Well no. If a large # of parents decide not to vaccinate their kids...it is everybody's business, since the key issue with communicable diseases is they are 'communicable.'
 
My point is that you shouldn't, assuming that you don't have a medical issue with contradicts them. Such medical issues are rare enough that herd immunity will protect these individuals, however.

Incidentally, that is another reason why exemptions due to quackery should never be permitted. The vast majority of students being vaccinated is what protects the ones who can't be from contracting these diseases.

So what. School or grocery shopping we come into contact with sick/diseased people every day. Mandating forced vaccinations is Nazi-like fascism.
 
Vaccines can be life ending for some...

A lot of things can be life ending for some. You can't put thousands of kids at risk over something that is managable.

Vaccination is managable. If you don't want your child vaccinated, keep them at home.
 
Well no. If a large # of parents decide not to vaccinate their kids...it is everybody's business, since the key issue with communicable diseases is they are 'communicable.'

Then get your kid vaccinated and hope it works... problem solved unless you hit a life ain't fair square.
 
So what. School or grocery shopping we come into contact with sick/diseased people every day.

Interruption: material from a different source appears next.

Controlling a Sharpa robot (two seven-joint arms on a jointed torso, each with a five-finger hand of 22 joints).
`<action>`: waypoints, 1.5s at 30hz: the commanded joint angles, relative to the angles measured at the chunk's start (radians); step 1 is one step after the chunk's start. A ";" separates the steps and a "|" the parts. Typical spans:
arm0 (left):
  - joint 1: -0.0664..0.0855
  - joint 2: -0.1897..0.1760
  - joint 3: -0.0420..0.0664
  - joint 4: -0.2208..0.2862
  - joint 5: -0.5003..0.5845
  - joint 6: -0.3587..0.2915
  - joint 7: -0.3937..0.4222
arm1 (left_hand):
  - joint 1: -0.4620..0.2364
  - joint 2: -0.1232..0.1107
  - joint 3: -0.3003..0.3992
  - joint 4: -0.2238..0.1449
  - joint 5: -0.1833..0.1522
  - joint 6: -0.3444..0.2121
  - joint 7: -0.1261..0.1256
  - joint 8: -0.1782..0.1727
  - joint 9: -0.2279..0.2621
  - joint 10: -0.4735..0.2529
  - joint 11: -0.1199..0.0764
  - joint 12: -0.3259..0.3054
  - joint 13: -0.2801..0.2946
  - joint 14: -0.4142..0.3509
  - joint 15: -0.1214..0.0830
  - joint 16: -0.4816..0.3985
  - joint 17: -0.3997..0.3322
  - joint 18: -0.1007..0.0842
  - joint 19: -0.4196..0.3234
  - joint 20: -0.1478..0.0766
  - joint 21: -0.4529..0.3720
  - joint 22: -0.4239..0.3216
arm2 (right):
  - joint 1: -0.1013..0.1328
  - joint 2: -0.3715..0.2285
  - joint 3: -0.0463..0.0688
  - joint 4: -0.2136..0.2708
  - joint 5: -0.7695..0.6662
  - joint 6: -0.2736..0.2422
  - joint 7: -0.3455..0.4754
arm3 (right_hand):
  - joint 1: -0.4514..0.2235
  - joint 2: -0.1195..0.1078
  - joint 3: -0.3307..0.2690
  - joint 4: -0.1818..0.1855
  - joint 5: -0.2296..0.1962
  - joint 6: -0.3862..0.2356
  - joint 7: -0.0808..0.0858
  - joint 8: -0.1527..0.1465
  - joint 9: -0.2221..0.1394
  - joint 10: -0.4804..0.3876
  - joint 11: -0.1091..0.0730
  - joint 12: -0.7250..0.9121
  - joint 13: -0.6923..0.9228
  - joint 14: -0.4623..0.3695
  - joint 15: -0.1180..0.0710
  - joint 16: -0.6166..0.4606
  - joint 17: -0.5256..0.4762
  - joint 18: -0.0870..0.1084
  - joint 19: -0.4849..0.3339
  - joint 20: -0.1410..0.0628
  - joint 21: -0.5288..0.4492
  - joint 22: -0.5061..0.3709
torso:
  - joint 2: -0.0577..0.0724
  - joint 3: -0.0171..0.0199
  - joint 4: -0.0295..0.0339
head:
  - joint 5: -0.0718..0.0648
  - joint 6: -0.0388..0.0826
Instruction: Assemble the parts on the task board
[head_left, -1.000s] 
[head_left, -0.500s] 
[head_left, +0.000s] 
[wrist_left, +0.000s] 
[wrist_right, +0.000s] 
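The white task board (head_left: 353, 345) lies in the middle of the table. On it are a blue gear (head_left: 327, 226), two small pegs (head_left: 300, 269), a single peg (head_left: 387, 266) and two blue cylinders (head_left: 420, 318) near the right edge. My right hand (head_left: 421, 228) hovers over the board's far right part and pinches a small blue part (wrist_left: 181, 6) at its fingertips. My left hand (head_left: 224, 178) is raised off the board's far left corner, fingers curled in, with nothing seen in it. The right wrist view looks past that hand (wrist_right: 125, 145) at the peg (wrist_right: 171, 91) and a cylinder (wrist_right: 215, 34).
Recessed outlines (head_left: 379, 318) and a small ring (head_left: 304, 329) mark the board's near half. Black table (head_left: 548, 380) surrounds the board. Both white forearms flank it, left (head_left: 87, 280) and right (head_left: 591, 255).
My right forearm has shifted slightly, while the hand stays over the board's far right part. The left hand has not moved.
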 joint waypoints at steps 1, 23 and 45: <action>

Mandating forced vaccinations is Nazi-like fascism.

Yes we do and once again you illustrate why the more people vaccinated, the lower the risks to general public health. You keep reinforcing my point, which I appreciate. Yet you seem not to.

And no one is forcing the kids to get vaccinations. If parents choose not to, their kids just cant go to public school....the parents can just make other educational arrangements for their kids.
 
A lot of things can be life ending for some. You can't put thousands of kids at risk over something that is managable.

Vaccination is managable. If you don't want your child vaccinated, keep them at home.

Naw. Send them to school. Thousands of kids are vaccinated... not un-vaccinated.